5. La plenitud. Llegamos a lo más alto. A cotas que no nos habríamos imaginado nunca. Ya hago menos de nosecuanto en media y bajo de nosequé en maratón. Los diezmiles me los pulo en menos de... Dedicamos bastante tiempo a los entrenos para que salgan los tiempos. Tenemos cantidad de colegas corredores. Los piques son frecuentes y tenemos ganas de mojarle la oreja al fulanito que siempre llega delante de nosotros. Estamos pletóricos.
6. El mantenimiento. En esta fase cumplimos objetivos. Corremos ya lo que se nos ponga a tiro. Vamos al extranjero. Nuestros registros siguen siendo excelentes y ya somos muy conscientes de nuestras limitaciones. Nos creemos que no existen secretos para nosotros en la carrera. Estamos perfectamente formados como corredores. El correr es una de las cosas importantes de nuestras vidas. Normalmente es la etapa más larga del corredor popular.

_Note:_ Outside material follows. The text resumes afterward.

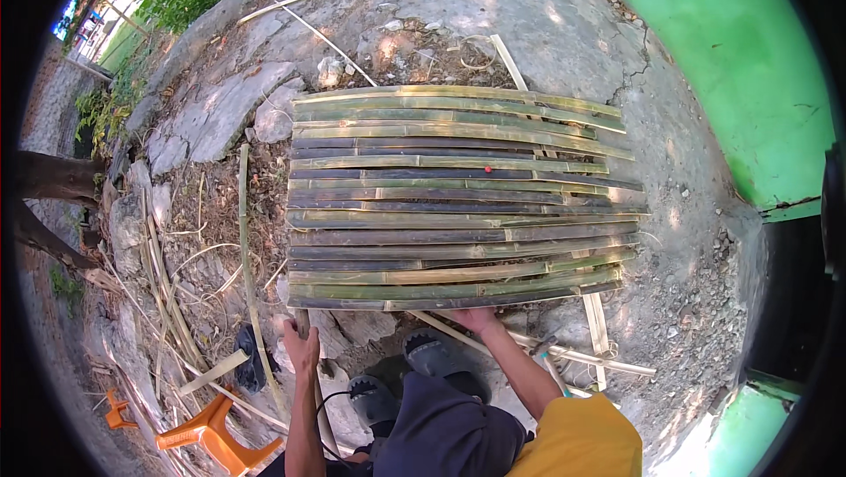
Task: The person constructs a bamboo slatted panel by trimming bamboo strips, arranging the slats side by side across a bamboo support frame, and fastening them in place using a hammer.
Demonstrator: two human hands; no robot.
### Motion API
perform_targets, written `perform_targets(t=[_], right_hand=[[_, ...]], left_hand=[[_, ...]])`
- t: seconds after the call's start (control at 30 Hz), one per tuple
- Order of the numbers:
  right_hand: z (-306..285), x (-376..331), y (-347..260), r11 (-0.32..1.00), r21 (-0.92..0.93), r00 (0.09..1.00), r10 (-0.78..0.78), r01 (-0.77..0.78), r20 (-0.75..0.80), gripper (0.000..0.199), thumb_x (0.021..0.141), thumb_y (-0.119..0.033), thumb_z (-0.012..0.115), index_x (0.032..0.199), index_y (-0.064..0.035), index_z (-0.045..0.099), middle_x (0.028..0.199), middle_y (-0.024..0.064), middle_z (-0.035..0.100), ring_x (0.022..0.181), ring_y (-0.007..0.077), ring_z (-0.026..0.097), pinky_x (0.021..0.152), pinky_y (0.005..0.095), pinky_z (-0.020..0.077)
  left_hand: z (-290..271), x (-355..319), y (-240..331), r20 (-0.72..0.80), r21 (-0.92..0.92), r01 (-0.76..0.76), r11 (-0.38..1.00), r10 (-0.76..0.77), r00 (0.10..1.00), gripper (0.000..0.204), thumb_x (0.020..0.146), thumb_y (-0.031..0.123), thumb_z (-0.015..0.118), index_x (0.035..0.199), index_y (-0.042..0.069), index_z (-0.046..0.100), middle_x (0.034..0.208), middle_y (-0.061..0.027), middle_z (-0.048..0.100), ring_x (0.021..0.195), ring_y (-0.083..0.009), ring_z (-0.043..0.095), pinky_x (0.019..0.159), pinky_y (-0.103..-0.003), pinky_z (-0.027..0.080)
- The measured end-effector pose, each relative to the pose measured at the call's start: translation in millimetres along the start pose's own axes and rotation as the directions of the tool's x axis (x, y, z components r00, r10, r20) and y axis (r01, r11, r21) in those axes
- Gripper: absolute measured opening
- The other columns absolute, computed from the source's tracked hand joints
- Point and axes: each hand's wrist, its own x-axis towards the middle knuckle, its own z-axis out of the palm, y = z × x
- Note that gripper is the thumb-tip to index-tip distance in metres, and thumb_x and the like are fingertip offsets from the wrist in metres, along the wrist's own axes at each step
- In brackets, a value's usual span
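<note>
Two hands engage the work. Right hand (476, 317) presses the near edge of the bamboo slat panel (458, 199), fingers spread flat, gripping nothing. Left hand (301, 345) is wrapped around one upright bamboo stick (308, 362), just left of the panel's near corner. Beyond the right hand, bare concrete ground (546, 28) borders the panel's far edge. One orange plastic stool (216, 442) lies left of the left hand.

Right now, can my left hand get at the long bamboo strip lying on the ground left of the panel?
Probably yes. The left hand grips a stick near the bamboo strip, with only loose scraps between; the strip's lower end runs close by it. The right hand rests on the bamboo panel.
</note>
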Motion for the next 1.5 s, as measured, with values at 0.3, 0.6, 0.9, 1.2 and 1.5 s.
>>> perform_targets(t=[0.3,0.6,0.9,1.2,1.5], right_hand=[[191,-110,-158,0.685,-0.595,0.866,0.499,-0.42,-0.036,0.024,0.104,-0.011,0.062,0.124,-0.0015,0.071,0.131,0.0163,0.069,0.124,0.0201,0.066,0.106,0.0337,0.0522],[165,109,-261,0.023,-0.988,0.774,-0.625,0.152,0.105,0.031,0.085,-0.006,0.079,0.115,-0.0034,0.071,0.102,0.0135,0.072,0.082,0.024,0.073,0.074,0.0384,0.0599],[137,167,-259,-0.232,-0.97,0.778,-0.597,0.066,0.196,0.023,0.08,-0.008,0.083,0.1,-0.0054,0.074,0.094,0.0116,0.07,0.08,0.0268,0.071,0.076,0.0393,0.0571],[151,152,-274,-0.033,-0.978,0.739,-0.65,0.205,0.177,0.03,0.081,-0.006,0.081,0.11,-0.0055,0.071,0.092,0.0076,0.075,0.078,0.0185,0.072,0.07,0.0334,0.0556],[387,-10,-283,0.075,-0.716,0.632,-0.542,0.694,0.555,0.056,0.079,-0.001,0.085,0.129,-0.0078,0.062,0.094,0.0014,0.078,0.08,0.0105,0.07,0.069,0.028,0.0526]], left_hand=[[3,4,-23,-0.004,-0.092,0.04,0.995,-0.04,0.999,0.036,0.08,0.011,0.073,0.107,-0.004,0.056,0.092,-0.0209,0.067,0.084,-0.0355,0.066,0.083,-0.046,0.053],[14,3,-35,-0.017,0.0,-0.055,0.999,0.055,0.998,0.04,0.079,0.013,0.074,0.11,-0.005,0.057,0.1,-0.0223,0.065,0.093,-0.0371,0.065,0.089,-0.046,0.052],[5,2,-39,0.02,-0.019,0.006,1.0,-0.006,1.0,0.045,0.079,0.015,0.077,0.116,-0.004,0.057,0.107,-0.0228,0.064,0.104,-0.0404,0.062,0.095,-0.048,0.049],[-8,-1,-10,0.122,0.076,0.0,0.997,-0.009,0.992,0.055,0.079,0.019,0.08,0.122,-0.003,0.055,0.113,-0.0237,0.061,0.108,-0.0406,0.06,0.098,-0.049,0.049],[-97,11,212,0.407,-0.661,0.039,0.749,0.314,0.858,0.026,0.105,0.011,0.064,0.128,-0.002,0.062,0.117,-0.01,0.07,0.103,-0.0177,0.069,0.093,-0.032,0.056]])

7. La decadencia. Y de repente un día, sin saber porqué no nos sale la marca. Será un mal día. He entrenado poco. Pero a la siguiente tampoco sale, ni a la otra. ¡Cagüental! Oye, que esto no va. Si es que ya no puedo entrenar como antes. A pesar de todo no podemos dejar de correr y nos damos cuenta que nuestros cuerpos no son los mismos. Desgraciadamente somos conscientes que hemos quemado muchas etapas y no hay vuelta atrás. Empieza el declive.
8. El conformismo. Disfrutamos exclusivamente del gusto por el correr. Ni más ni menos. Eso sí damos la brasa a cualquiera de todas nuestras gestas. El abuelo cebolleta a nuestro lado es un aprendiz.
Yo creo que estoy entre la euforia y el progreso.